Correct. Sentence was removed. In addition, we added to the end of that paragraph that “Importantly, the total impact of emitted flue gases requires even more detailed characterization of pollutants. E.g. gaseous emission constituents should be investigated in future studies more comprehensively, e.g. from secondary aerosol precursor point of view.”
Line 322-326: Several studies (e.g. Lepistö 2023 Environ Int) pointed out that ultrafine particles should receive more attention explaining health effects. If the particle size is shifted towards smaller ones, how does this fit to the conclusion about positive population health?
Good comment again. We added to the discussion that “ In general, the size of particles is important factor e.g. in lung deposition, and recent studies emphasize the role of smaller particles in potential health impacts caused by particulate pollutants (e.g. Lepistö et al. 2023).
Line 337-342: This paragraph is correct but lacks of novelty. Bag-house filters became popular in the 70s and can be considered as standard technology for power plant emission mitigation since the 90s. Therefore, I encourage the authors to compare the filtration efficiency to previous similar studies in a quantitative manner or discuss filtration efficiency for different loads as the flue gas velocity has an impact.
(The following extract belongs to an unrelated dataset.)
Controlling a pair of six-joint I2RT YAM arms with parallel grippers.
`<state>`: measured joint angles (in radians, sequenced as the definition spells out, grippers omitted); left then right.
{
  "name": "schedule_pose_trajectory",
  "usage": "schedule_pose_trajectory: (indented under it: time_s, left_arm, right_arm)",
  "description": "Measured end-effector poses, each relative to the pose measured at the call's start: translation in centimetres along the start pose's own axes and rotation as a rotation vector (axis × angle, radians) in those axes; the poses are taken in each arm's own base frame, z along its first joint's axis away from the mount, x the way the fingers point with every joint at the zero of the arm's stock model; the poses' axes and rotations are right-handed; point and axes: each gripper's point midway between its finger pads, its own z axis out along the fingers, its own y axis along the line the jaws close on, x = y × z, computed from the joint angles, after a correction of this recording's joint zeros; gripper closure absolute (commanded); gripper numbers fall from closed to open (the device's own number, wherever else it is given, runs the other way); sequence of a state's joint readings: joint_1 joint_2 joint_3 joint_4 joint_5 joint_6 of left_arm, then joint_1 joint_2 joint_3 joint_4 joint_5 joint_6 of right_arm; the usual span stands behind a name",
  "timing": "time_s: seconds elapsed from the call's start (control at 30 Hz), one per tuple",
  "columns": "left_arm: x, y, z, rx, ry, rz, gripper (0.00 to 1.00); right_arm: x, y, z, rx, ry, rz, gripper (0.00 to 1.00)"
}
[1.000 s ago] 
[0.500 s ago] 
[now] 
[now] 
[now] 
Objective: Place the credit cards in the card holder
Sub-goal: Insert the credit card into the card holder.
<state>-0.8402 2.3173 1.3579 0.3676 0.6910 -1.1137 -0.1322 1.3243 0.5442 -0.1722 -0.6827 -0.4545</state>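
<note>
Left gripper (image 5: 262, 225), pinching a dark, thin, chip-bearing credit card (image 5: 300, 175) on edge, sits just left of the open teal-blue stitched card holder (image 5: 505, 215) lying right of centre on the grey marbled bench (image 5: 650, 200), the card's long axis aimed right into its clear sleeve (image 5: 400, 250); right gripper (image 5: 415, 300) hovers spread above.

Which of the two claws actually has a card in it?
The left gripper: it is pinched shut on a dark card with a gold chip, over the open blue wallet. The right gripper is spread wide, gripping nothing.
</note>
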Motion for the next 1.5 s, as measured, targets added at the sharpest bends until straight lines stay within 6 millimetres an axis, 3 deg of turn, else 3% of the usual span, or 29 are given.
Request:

Our aim was not to highlight novelty of the observation but provide the viewpoint via discussion. We think the viewpoint is important, and we did not find similar observations to be quantitatively compared.
Line 343-350: In lines 319-323, there are only positive aspects discussed with respect to particle emissions, but here suddenly negative impacts on air quality by BC are addressed despite being irrelevant from the data presented in this study.
Good comment. However, we think that BC should be one quantity to be discussed. E.g. WHO have underlined its role and need to get more BC data.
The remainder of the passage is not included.